I wrote about private IP access in certain logs, or lack therof, in this post. This is another thing I think AWS should fix. Show the blocked traffic when a VPC Endpoint is involved. You should have some evidence somewhere in some log showing you the failed traffic.

Is the private traffic destined for AWS Simply being swallowed up and not logged anywhere?

The new Resource Map feature also provides no assistance in this case. It doesn’t seem to include the paths for VPC Endpoints and it seems like it would need to allow you to choose the Lambda function and the service you are trying to reach and tell you what’s misconfigured.

I submitted some feedback for that on the ResourceMap page in the AWS Console.

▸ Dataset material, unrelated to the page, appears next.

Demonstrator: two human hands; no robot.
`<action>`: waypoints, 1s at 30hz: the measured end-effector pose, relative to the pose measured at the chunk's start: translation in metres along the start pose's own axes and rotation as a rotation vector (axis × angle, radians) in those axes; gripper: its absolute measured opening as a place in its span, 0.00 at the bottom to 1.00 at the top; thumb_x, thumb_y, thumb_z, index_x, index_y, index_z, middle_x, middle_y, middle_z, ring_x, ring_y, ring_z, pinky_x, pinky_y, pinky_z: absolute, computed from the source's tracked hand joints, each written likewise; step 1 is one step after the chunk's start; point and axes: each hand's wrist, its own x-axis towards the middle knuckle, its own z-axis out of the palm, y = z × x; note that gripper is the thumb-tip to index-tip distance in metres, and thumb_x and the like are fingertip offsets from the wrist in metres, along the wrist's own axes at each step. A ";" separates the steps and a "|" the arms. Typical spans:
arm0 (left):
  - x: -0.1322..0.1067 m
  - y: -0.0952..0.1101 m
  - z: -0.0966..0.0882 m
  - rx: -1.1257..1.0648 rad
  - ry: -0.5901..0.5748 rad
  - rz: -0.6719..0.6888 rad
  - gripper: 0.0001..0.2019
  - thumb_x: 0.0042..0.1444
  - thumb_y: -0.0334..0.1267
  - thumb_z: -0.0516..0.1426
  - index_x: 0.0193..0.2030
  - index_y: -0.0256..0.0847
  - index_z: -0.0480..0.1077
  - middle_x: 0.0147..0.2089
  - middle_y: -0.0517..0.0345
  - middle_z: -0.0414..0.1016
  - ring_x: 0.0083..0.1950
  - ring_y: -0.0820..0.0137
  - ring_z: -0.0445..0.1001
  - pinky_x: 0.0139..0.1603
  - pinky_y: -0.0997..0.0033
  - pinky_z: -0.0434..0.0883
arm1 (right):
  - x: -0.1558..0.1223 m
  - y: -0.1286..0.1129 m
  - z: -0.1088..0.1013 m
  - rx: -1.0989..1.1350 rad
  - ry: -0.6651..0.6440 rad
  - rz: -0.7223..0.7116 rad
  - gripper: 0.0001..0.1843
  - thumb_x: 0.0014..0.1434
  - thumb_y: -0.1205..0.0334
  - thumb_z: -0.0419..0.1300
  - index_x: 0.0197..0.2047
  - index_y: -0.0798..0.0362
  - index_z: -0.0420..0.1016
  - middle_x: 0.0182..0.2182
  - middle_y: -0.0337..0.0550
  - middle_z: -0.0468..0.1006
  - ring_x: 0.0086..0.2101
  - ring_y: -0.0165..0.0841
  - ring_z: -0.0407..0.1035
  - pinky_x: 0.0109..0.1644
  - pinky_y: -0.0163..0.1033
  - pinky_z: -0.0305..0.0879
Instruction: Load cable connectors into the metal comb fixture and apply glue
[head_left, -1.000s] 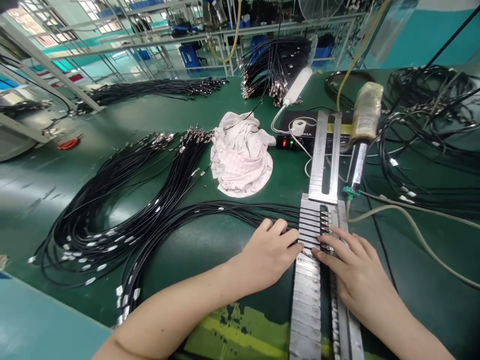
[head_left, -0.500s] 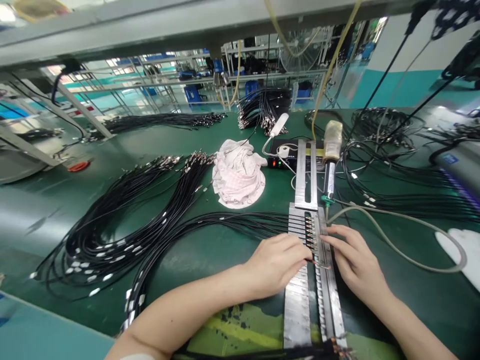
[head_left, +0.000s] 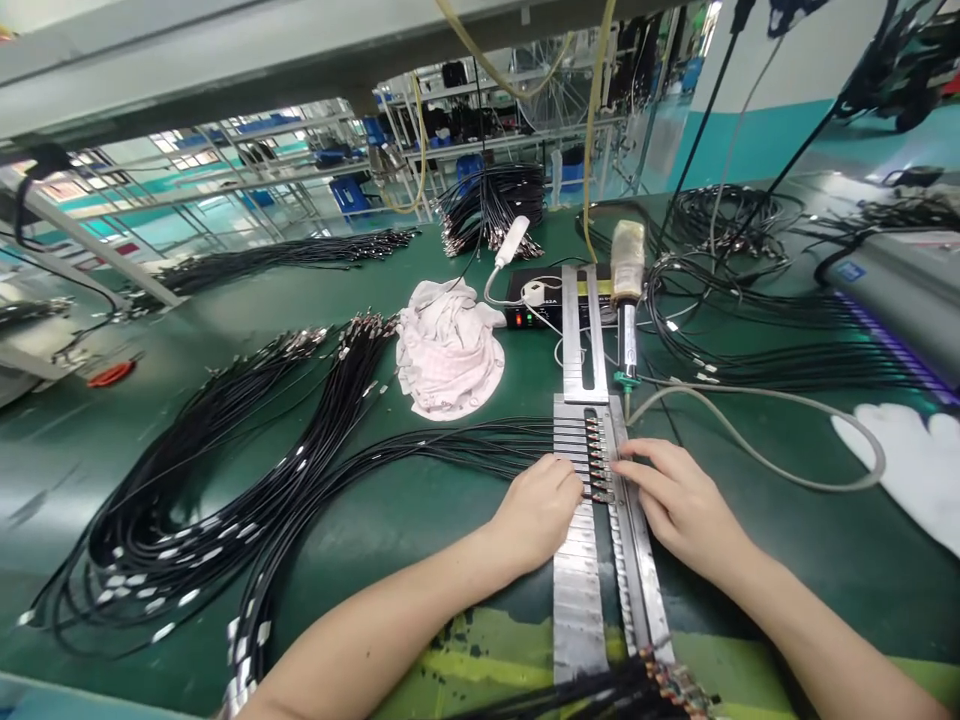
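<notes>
A slotted metal fixture lies lengthwise on the bench. Several black cables run into its upper slots from the left, their metal-tipped ends lined up in the gap. My left hand is closed at the fixture's left plate, fingers pinched on the lowest black cable in the row. My right hand has its fingers stretched out and apart, the tips at the right rail beside the cable ends. A dispensing syringe with a wrapped top stands behind the fixture.
A crumpled pink cloth lies left of a black control box. Large cable bundles cover the left side. More cable ends lie at the front edge. A white glove and a machine with purple light are at right.
The view has shifted, so the scene sits further left. The lowest cable's end now lies in line with the others in the fixture. My left hand has drawn back slightly from the gap.
</notes>
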 end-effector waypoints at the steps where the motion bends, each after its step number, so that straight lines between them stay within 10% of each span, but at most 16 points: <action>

So at this point I guess I am just supposed to know somehow that I can’t reach AWS Secrets Manager due to networking? I guess?

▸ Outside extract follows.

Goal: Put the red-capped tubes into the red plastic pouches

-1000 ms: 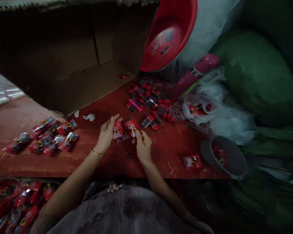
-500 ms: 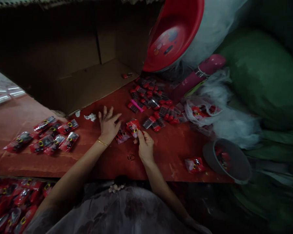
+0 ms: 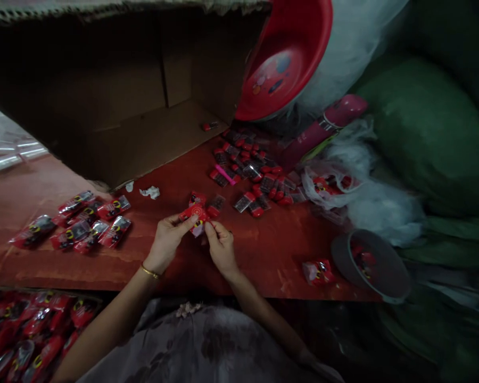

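In front of me both hands pinch a small red printed plastic packet (image 3: 195, 215). My left hand (image 3: 165, 242) has its thumb on top of the packet's face. My right hand (image 3: 222, 247) grips the right lower edge between thumb and fingers. Just beyond lies part of another red packet (image 3: 197, 198). A small clear case with a red end and dark contents (image 3: 216, 205) sits right by my right fingertips; whether it touches the packet I cannot tell. Farther off is a heap of similar red-capped cases (image 3: 267, 181), with a pink strip (image 3: 225, 174) on it.
Filled red packets (image 3: 88, 223) lie at left; many more fill a box (image 3: 35, 330) below. An open cardboard box (image 3: 143, 138) stands behind. A red basin (image 3: 291, 58), pink flask (image 3: 327, 125), plastic bags (image 3: 383, 207), a grey bowl (image 3: 383, 266) and a packet (image 3: 318, 271) are at right.
My left hand, spread on the table before, has come down and closed on the packet. My right hand has moved left with it. A red-capped case now shows beside the packet.
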A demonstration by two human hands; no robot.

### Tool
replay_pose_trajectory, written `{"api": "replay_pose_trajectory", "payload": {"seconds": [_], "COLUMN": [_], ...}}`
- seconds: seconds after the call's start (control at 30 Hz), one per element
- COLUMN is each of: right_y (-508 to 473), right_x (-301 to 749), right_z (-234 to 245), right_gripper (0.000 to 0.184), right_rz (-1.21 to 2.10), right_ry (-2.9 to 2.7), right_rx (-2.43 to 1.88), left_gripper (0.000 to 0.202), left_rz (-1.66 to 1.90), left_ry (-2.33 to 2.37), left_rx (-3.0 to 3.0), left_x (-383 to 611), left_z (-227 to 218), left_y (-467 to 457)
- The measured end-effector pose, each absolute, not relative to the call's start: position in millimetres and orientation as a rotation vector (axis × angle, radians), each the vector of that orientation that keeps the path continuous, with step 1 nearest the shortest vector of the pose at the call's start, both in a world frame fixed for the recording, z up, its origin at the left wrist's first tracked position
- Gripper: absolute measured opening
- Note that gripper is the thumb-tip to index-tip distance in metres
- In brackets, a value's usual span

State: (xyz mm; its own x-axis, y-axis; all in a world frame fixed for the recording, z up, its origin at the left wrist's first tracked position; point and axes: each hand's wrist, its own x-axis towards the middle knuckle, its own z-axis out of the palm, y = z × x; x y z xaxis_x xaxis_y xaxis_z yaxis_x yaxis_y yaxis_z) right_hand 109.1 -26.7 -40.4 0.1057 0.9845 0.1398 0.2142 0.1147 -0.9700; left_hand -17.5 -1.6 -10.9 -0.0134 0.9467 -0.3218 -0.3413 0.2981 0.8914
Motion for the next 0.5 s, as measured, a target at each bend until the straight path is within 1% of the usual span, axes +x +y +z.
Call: {"api": "replay_pose_trajectory", "payload": {"seconds": [0.1,0.13,0.2,0.27,0.3,0.33,0.37,0.5], "right_y": [-3.1,7.9,30.6,49.3,56.1,61.0,64.2,62.1], "right_x": [139.1,151.2,173.0,187.2,190.9,192.8,193.4,191.7], "right_z": [-39.2,-37.8,-34.0,-30.4,-29.4,-29.2,-30.0,-40.1], "right_gripper": [0.022,0.024,0.037,0.054,0.058,0.058,0.054,0.032], "right_rz": [0.807,0.676,0.436,0.318,0.291,0.273,0.258,0.251], "right_ry": [-1.489,-1.665,-2.017,-2.323,-2.438,-2.524,-2.577,-2.528], "right_rx": [-1.311,-1.331,-1.380,-1.384,-1.374,-1.362,-1.353,-1.394], "left_gripper": [0.043,0.044,0.044,0.044,0.044,0.044,0.044,0.045], "left_rz": [1.182,1.185,1.186,1.178,1.174,1.172,1.170,1.148], "left_ry": [1.129,1.124,1.119,1.125,1.134,1.147,1.160,1.199], "left_rx": [0.538,0.502,0.459,0.448,0.448,0.449,0.451,0.454], "left_x": [-23.6,-25.0,-26.6,-27.0,-27.1,-27.1,-27.2,-26.8], "left_z": [-7.6,-7.4,-8.3,-10.4,-11.4,-12.2,-12.6,-9.8], "left_y": [-3.5,-4.1,-5.0,-5.7,-5.8,-5.9,-6.0,-6.0]}}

Anyway, let’s add a VPC Endpoint for Secrets Manager to our private Lambda network.

Adding a VPC Endpoint for Secrets Manager

So I copy and paste the code for deployment of a network interface and change the ARNs. The security groups deploy fine. Then I get this less than helpful error:

Resource handler returned message: “ (Service: Ec2, Status Code: 400,

As it turns out I spent far too long resolving the fact that I had this cation:

SecretsManager.ListSecrets

Instead of this:

SecretsManager:ListSecrets

Really think that AWS CloudFormation or the underlying library could figure that out and provide a better message.

Problem solved. Retest the Lambda function with VPC Endpoint in place.

I still get a timeout.

Verifying permissions are not the problem

Ok let’s do this. I’m going to output some variables when I deploy to Lambda. There are some defined environment variables here and I want to snag the credentials for testing:

As it turns out, AWS_ACCESS_KEY doesn’t actually exist.

But if I grab these three variables from my Lambda function running on AWS and set them in my function running in my local container:

I can successfully list the secrets when I use those credentials in a function I test in my EC2 instance outside of Lambda.

That tells me that all my permissions are set up correctly for my Lambda function outside of networking. Recall that my local test is in an EC2 instance in a different network.

Checking our Networking More Closely

Let’s check the networking in detail, methodically, step by step.

The Lambda function is in a private VPC. Get the VPC ID:

Check the Lambda function to make sure that the correct VPC exists in the configuration.

Get the subnet that the Lambda function exists in.

Take a look at the new Endpoint we created for Secrets Manager and make sure it is in that subnet.

This is where I found an error. I had deployed the VPC Endpoint to the wrong subnet due to a copy and paste typo.

So if you do that — you’ll apparently get no network logs indicating what the problem is. Good luck.

Click on the endpoint Security Groups.

Click on the Endpoint interface security group. That’s the security group applied to the endpoint. It needs to allow outbound access to AWS services on port 443.

Click on Outbound rules. Make sure TCP 443 is allowed.

Click on the Inbound rules. Make sure the Endpoint Access Security Group we deployed is allowed to send traffic in on port 443. This allows any resources assigned to the endpoint access security group to access the endpoint.

Now one thing I notice above is that the IP version is not specified while I specified IPv4 in my outbound rule. What if the Lambda function is trying to send in IPv6?

What if I edit my outbound rule to allow IPv4 and IPv6?

To test that theory I added IPv6 outbound even though I don’t want to use that in my network.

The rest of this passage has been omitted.